WHAT TO DO: Wherever a line holds the word "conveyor", copy that line from the data.

[Data entries]
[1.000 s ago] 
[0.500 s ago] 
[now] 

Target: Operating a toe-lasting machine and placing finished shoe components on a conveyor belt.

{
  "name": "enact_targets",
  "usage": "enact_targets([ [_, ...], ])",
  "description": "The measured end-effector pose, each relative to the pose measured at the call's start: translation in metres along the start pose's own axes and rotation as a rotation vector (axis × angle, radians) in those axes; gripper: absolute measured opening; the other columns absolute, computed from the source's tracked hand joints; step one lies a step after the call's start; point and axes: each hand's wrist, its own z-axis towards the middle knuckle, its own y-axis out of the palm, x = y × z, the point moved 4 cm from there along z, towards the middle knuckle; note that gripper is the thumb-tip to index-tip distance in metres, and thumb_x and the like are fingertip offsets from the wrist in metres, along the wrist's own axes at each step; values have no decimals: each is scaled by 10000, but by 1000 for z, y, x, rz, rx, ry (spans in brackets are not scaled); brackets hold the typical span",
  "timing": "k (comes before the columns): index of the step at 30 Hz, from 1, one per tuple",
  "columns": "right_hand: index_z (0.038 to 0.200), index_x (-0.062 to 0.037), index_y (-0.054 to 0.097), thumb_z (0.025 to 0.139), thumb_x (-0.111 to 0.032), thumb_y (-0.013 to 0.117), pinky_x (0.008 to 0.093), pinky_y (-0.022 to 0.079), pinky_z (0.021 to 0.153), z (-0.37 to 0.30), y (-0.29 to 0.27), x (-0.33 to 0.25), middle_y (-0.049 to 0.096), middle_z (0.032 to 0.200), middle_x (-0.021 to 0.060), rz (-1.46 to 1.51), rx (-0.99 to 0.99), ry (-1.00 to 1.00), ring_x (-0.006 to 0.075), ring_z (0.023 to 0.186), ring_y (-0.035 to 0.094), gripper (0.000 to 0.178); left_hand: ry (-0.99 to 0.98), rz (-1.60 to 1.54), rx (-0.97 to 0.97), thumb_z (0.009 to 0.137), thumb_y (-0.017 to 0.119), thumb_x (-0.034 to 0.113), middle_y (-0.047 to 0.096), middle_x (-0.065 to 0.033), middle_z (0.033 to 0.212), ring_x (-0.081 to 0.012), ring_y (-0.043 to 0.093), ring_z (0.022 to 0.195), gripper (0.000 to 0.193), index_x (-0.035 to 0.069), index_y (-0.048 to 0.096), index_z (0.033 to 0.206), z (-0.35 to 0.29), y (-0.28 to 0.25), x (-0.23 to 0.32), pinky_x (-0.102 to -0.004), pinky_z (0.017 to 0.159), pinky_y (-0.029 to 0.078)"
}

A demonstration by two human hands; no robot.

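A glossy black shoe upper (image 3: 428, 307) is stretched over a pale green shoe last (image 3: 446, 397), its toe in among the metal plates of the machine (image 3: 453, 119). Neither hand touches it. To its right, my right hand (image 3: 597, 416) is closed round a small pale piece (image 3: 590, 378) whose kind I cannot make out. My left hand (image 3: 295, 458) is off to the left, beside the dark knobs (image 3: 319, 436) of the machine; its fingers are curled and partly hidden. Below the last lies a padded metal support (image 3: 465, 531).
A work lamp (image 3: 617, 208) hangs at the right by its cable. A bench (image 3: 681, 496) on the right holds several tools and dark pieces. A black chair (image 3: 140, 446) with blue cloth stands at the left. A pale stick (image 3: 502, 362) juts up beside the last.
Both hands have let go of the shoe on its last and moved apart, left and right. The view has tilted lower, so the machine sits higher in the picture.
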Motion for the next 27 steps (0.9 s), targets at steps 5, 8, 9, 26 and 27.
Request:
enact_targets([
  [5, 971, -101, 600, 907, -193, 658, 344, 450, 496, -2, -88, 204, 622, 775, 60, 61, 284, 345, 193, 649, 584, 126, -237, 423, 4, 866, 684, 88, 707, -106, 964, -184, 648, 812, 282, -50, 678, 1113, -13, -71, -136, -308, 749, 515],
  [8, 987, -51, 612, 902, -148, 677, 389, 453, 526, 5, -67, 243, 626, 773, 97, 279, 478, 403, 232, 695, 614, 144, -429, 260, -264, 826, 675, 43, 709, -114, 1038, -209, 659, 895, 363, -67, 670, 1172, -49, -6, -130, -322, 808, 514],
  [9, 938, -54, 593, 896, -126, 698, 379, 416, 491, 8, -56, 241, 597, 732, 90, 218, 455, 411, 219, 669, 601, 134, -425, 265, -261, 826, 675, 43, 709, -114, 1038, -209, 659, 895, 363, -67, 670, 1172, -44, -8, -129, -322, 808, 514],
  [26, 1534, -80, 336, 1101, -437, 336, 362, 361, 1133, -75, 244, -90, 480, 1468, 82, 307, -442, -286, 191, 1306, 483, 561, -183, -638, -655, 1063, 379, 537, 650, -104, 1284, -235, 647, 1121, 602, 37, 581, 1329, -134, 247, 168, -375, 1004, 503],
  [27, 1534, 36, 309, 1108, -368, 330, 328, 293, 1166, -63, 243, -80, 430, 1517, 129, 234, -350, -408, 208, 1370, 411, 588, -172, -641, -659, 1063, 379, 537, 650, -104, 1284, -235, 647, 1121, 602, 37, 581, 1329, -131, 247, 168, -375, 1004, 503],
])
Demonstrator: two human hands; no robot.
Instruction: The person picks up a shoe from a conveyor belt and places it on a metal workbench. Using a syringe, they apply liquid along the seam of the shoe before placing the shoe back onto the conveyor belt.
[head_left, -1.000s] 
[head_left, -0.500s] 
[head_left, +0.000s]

TASK RESPONSE:
Target: Operating a toe-lasting machine and placing finished shoe components on a conveyor belt.
Instruction: The person picks up a shoe from a conveyor belt and places it on a metal workbench. Using a syringe, they apply liquid along the seam of the shoe before placing the shoe back onto the conveyor belt.

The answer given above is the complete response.